Both the source columns and the destination field names are converted to name_style before they are compared. Normalizing the destination names is the important part: it means your dataclass can keep idiomatic PEP 8 snake_case members regardless of how the file is cased. You do not rename your fields to match the header — you name them properly and let the comparison happen in a common style.

from sevaht_utility.naming import NameStyle

@dataclass
class Person:
    full_name: str
    score_value: int

rows = ["fullName,scoreValue", "Ada,95"]
list(csv_load(rows, dataclass=Person,
              mapping=DataMapping(name_style=NameStyle.CAMEL_CASE)))
# [Person(full_name='Ada', score_value=95)]

A header that differs per field (metadata)
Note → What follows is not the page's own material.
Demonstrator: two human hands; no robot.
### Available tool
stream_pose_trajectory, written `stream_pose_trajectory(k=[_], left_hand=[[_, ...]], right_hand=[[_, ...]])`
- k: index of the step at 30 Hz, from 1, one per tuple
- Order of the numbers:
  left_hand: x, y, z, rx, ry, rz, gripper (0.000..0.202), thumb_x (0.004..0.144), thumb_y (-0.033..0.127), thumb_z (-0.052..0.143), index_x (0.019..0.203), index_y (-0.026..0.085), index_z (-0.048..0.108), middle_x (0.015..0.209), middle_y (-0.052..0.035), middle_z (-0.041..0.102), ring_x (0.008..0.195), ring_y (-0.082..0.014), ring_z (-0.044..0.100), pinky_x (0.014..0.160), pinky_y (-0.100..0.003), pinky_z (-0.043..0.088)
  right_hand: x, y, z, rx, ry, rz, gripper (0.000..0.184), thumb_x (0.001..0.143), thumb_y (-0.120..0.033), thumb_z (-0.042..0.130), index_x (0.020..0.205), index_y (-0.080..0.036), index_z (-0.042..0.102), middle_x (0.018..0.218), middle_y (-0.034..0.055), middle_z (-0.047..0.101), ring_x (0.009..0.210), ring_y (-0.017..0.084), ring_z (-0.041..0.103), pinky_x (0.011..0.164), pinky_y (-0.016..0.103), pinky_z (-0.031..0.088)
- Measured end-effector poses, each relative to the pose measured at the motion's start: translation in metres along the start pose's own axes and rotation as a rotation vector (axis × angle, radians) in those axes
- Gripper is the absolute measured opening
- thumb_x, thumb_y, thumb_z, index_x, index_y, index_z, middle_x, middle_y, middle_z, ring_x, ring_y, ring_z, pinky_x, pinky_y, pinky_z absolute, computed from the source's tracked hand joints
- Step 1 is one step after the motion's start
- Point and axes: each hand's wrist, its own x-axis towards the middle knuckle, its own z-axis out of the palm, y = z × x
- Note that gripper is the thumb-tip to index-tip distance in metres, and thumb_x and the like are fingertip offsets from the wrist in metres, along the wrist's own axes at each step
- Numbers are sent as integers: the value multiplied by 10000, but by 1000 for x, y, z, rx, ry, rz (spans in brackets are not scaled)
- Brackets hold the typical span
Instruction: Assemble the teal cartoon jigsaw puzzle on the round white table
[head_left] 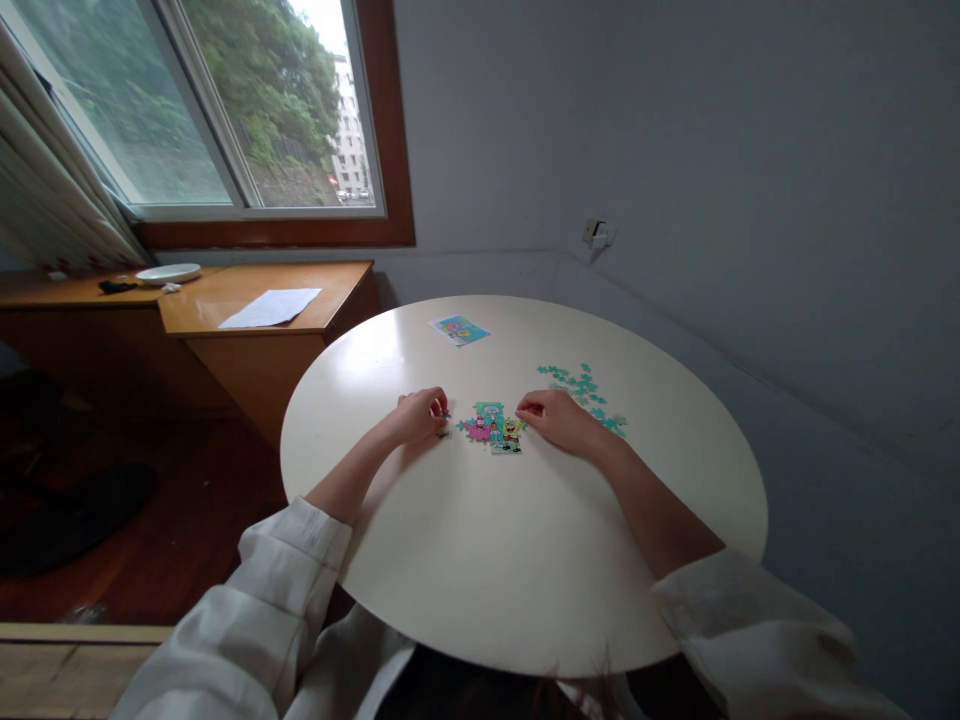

When only one field has an awkward header, annotate just that field. By default the metadata key is csv_key (configurable via CsvLoadOptions):

@dataclass
class Row:
    identifier: int = field(metadata={"csv_key": "ID"})
    label: str = ""

list(csv_load(["ID,label", "7,hello"], dataclass=Row))
# [Row(identifier=7, label='hello')]

Arbitrary header text

For headers that share nothing with the field names, map them explicitly with field_to_column_name:

@dataclass
class Account:
    user_id: int
    balance: float

mapping = DataMapping(field_to_column_name={"user_id": "acct#", "balance": "$$$"})
list(csv_load(["acct#,$$$", "42,9.99"], dataclass=Account, mapping=mapping))
# [Account(user_id=42, balance=9.99)]

Duplicate or ambiguous headers

When two columns share a name (or normalize to the same name), matching by name is ambiguous and raises AmbiguousColumnNamesError. Disambiguate by pinning fields to explicit zero-based column indices, the highest-precedence rule:

@dataclass
class Pair:
    first_a: int
    second_a: int

mapping = DataMapping(
    field_to_column_name={"first_a": "a", "second_a": "a"},
    field_to_column_index={"first_a": 0, "second_a": 1},
)
list(csv_load(["a,a,b", "1,2,3"], dataclass=Pair, mapping=mapping))
# [Pair(first_a=1, second_a=2)]

This is the recommended escape hatch for the run-together acronym names that split_into_words() intentionally leaves merged: map the column directly rather than relying on the splitter.

See the API reference for the full set of options and the exceptions each mismatch raises.